For part of the march back to Camp Floyd, the expedition traveled along a more southern route, concluding the journey on August 4. Simpson announced that his central route was 288 miles shorter than the Humboldt River road further north and, although the area was a desert, it had sufficient water and grass for travelers.
Simpson's report, not published until 1876, is a classic in the literature of American exploration. Unlike many travelers of that day and since, he found beauty in the desert and expressed respect and sympathy for the region's American Indian. Appended to his narrative were reports by scientists on the geology, natural history, ethnography, and meteorology of the corridor.
Almost immediately, California-bound emigrants began using the new pathway in large numbers.
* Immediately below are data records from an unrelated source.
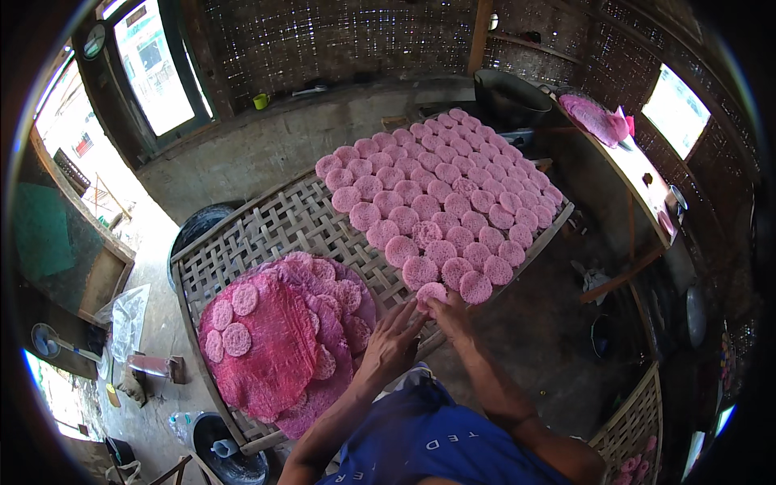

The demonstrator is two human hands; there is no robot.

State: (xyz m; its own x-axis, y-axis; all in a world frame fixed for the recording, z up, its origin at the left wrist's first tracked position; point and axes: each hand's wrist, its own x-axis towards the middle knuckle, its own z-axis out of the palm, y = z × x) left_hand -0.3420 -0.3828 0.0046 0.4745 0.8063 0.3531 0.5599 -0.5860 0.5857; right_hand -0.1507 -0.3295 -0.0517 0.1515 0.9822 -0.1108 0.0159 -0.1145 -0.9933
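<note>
A thin pink round cracker (432, 292) with a grainy face lies at the near edge of the laid-out discs. Its near edge is pinched by my right hand (453, 318), whose fingertips are partly hidden. Close by on the left, my left hand (394, 335) has its fingers stretched out toward the same cracker. Whether they touch it I cannot tell. Rows of similar pink crackers (439, 190) cover the far right of a woven bamboo rack (279, 222). Left of my hands is a heap of pink cloths (271, 356), with loose crackers (237, 339) on and between its layers.
A dark basin (230, 453) stands below the rack's near left corner. Behind the rack runs a low wall with a yellow-green cup (260, 101). A large dark pan (511, 99) sits at the back right, beside a narrow shelf (638, 182) holding a pink bundle (594, 120).
</note>
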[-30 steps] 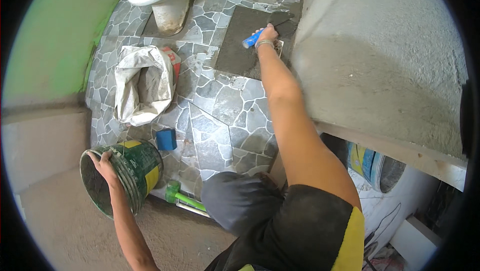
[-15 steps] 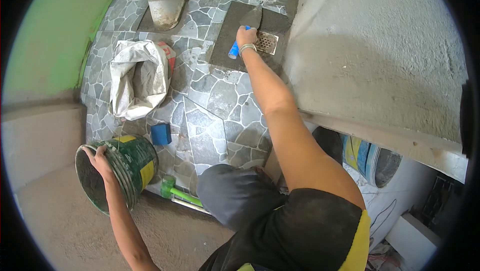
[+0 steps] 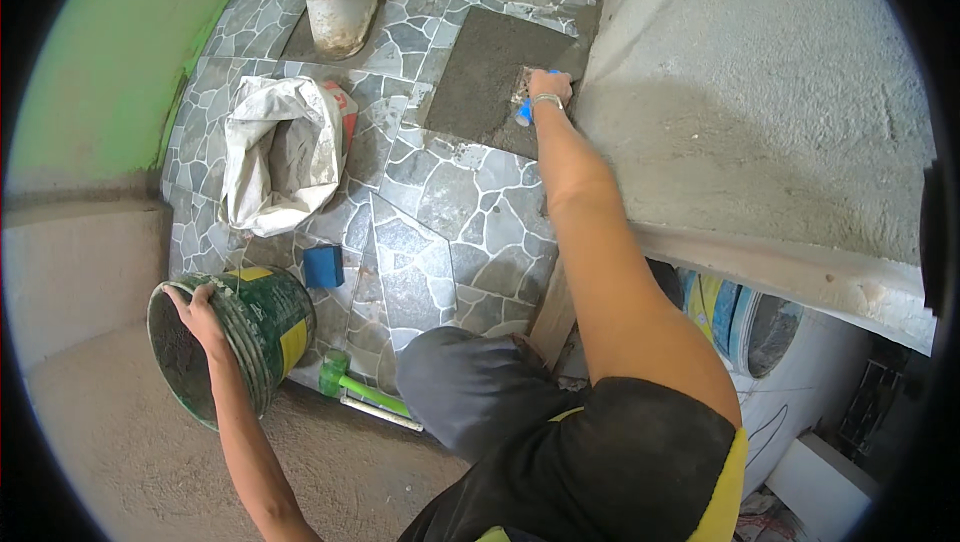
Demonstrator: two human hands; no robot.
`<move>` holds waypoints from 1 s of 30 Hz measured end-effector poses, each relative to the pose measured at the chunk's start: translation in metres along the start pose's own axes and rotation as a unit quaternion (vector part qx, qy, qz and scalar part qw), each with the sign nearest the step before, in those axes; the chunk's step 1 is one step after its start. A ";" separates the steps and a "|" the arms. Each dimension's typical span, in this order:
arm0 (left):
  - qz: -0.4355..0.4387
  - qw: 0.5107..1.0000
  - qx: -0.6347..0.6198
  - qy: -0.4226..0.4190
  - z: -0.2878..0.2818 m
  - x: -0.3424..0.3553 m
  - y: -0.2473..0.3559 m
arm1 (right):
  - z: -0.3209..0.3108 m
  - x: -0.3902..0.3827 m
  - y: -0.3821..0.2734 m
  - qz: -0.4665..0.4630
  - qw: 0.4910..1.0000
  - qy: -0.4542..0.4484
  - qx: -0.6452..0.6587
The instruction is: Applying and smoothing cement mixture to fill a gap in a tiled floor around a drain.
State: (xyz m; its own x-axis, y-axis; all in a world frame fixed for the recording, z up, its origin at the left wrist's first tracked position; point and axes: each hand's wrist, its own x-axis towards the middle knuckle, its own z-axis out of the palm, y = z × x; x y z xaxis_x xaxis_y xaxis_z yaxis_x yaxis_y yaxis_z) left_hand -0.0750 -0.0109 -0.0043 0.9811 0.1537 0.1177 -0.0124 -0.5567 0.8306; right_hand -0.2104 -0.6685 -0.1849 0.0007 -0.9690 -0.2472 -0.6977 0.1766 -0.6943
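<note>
My left hand (image 3: pixel 198 316) grips the rim of a dark green bucket (image 3: pixel 265 307) with yellow patches, which is tipped on its side with its mouth toward the lower left. My right hand (image 3: pixel 552 88) is closed round the blue handle of a trowel (image 3: pixel 525 112); its blade is not plainly visible. That hand is over the right side of a square grey mortar bed (image 3: pixel 475 77), near the wall. Beneath it, a square floor drain grate (image 3: pixel 519 87) shows only in part.
An open white sack (image 3: pixel 235 167) of grey powder stands on the stone-patterned tiles. Beside the bucket are a blue block (image 3: pixel 323 267) and a green-headed mallet (image 3: pixel 335 372). A toilet bowl (image 3: pixel 340 17) stands at the far side. A rough wall (image 3: pixel 760 122) borders the right.
My right hand has moved right with the trowel, from the left of the drain grate to its right side, now covering part of it. My left hand stays on the bucket rim.
</note>
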 end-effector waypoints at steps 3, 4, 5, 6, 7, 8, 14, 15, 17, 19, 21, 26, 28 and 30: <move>-0.014 1.000 0.007 0.000 0.002 -0.002 0.004 | 0.002 -0.001 0.002 0.017 0.999 0.023 -0.020; -0.029 1.000 -0.006 -0.011 0.002 -0.002 0.006 | 0.003 -0.001 0.000 0.004 1.000 0.026 -0.007; -0.039 0.999 -0.005 -0.020 0.001 -0.003 0.008 | 0.003 0.000 -0.001 -0.014 1.000 0.000 -0.018; -0.042 0.999 -0.016 -0.023 0.002 -0.004 0.011 | 0.003 0.001 -0.002 -0.030 0.999 -0.019 -0.033; -0.035 0.999 -0.009 -0.019 0.002 -0.005 0.013 | 0.003 0.001 -0.002 -0.029 0.999 -0.026 -0.031; -0.038 0.999 0.009 -0.013 0.002 -0.006 0.015 | 0.001 0.001 -0.003 -0.005 1.000 -0.007 -0.020; -0.028 0.999 0.003 -0.014 0.004 -0.013 0.025 | -0.007 -0.013 0.003 0.006 0.999 0.029 -0.023; -0.046 0.999 -0.012 -0.018 0.005 -0.014 0.025 | -0.005 -0.015 0.003 -0.002 0.999 0.036 -0.010; -0.028 0.999 0.018 -0.005 0.005 -0.013 0.026 | 0.002 -0.016 0.000 0.008 0.999 0.034 0.036; -0.024 1.000 0.008 -0.006 0.005 -0.012 0.026 | 0.010 -0.011 -0.004 0.022 0.996 0.031 0.081; -0.019 1.000 0.013 -0.008 0.004 -0.012 0.025 | 0.018 -0.005 -0.005 0.028 0.994 0.046 0.093; -0.005 1.000 0.002 -0.006 0.004 -0.011 0.022 | 0.023 0.007 0.010 0.048 0.991 0.069 0.100; -0.024 0.999 -0.020 -0.006 0.004 -0.011 0.022 | 0.022 0.008 0.019 0.042 0.993 0.070 0.088; -0.042 0.999 -0.027 -0.020 0.004 -0.010 0.021 | 0.024 0.008 0.026 0.007 0.997 0.057 0.050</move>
State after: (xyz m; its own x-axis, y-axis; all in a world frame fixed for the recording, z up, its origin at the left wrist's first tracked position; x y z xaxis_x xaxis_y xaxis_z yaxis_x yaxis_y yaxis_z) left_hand -0.0846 -0.0276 0.0096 0.9861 0.1643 0.0257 0.0604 -0.4977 0.8653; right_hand -0.2112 -0.6676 -0.2213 -0.0952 -0.9785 -0.1829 -0.6216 0.2019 -0.7569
Soon, too, the Great Basin routes of the Pony Express and the transcontinental telegraph were running along or close to the Simpson road. The completion of the transcontinental railroad, which followed the more circuitous Humboldt route, diminished the importance of the central corridor. Gold and silver discoveries at Austin and elsewhere in central Nevada, however, brought population to the area and the Simpson road continued to be useful.
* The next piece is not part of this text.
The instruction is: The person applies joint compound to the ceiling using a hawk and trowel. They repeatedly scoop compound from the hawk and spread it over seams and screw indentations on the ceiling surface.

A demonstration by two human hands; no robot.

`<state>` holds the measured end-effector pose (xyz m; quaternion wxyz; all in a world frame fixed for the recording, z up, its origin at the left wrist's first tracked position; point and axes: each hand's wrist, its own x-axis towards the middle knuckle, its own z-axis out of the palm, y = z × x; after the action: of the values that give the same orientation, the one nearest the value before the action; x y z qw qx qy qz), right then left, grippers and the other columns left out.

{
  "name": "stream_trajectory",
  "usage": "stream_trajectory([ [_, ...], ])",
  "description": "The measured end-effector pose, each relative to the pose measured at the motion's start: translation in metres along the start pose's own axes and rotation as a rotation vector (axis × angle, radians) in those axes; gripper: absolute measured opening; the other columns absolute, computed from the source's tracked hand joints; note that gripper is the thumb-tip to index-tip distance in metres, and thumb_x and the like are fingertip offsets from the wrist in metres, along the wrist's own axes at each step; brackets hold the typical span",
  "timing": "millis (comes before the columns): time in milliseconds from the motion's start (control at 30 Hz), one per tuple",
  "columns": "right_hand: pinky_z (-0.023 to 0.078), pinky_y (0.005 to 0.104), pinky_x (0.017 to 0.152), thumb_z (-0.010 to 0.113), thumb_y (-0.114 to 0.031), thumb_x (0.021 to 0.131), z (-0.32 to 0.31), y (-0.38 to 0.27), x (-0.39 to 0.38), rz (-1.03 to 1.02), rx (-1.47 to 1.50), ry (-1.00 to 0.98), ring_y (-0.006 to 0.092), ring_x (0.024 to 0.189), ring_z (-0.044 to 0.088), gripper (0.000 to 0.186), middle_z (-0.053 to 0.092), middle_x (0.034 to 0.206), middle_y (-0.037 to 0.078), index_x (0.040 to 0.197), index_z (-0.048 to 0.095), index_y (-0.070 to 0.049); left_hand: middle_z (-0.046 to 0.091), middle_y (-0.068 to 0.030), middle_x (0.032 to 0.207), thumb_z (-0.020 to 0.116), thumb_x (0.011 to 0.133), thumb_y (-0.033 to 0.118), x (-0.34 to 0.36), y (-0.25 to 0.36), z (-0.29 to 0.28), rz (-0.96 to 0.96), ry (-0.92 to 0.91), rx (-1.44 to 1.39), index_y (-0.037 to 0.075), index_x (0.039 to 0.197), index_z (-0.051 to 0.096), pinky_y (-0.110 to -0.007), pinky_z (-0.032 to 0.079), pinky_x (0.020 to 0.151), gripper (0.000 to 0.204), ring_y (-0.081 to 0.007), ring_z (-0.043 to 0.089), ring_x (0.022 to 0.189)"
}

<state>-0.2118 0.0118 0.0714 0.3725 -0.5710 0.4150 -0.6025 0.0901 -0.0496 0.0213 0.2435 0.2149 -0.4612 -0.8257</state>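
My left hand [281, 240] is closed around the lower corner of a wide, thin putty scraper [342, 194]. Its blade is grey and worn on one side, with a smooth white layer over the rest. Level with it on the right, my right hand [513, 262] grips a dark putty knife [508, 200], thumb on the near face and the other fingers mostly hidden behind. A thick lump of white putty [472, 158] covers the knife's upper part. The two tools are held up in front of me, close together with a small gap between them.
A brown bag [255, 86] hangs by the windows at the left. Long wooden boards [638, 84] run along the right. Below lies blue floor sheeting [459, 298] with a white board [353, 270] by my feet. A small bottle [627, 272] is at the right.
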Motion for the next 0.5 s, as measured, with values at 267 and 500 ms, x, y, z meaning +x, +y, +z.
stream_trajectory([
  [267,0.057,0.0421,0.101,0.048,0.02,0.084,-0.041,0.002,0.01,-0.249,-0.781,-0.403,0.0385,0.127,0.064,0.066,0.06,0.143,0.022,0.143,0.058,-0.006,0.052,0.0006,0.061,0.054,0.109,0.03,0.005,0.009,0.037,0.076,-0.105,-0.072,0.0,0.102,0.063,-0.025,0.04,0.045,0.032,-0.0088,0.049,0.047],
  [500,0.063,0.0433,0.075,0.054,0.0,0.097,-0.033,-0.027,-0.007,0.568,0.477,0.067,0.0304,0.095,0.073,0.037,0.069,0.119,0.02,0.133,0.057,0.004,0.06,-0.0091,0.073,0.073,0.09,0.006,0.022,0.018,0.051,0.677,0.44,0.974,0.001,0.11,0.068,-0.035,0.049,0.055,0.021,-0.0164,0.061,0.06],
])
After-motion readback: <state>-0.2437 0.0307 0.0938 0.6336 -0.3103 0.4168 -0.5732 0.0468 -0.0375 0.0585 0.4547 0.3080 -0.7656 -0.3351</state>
In the early twentieth century, the Lincoln Highway (America's first coast-to-coast thoroughfare) followed or approximated the path of the old wagon road through Utah and Nevada. In the 1920s, it became part of U.S. 50 in the nation's new federal highway system. In 1986, Life Magazine designated the stretch of U.S. Highway 50 in central Nevada, running from Ely to Fernley, as "The Loneliest Road in America." The article quoted a representative from the American Automobile Association: "It's totally empty. There are no points of interest. We don't recommend it. We warn all motorists not to drive there unless they're confident of their survival skills." In spite of the warning from Life Magazine, the modern motorist has no better way of experiencing the unique attractions of the Great Basin than to travel this road, which owes its existence to an astute and observant Army engineer and the expedition he commanded.
None at this time.
None at this time.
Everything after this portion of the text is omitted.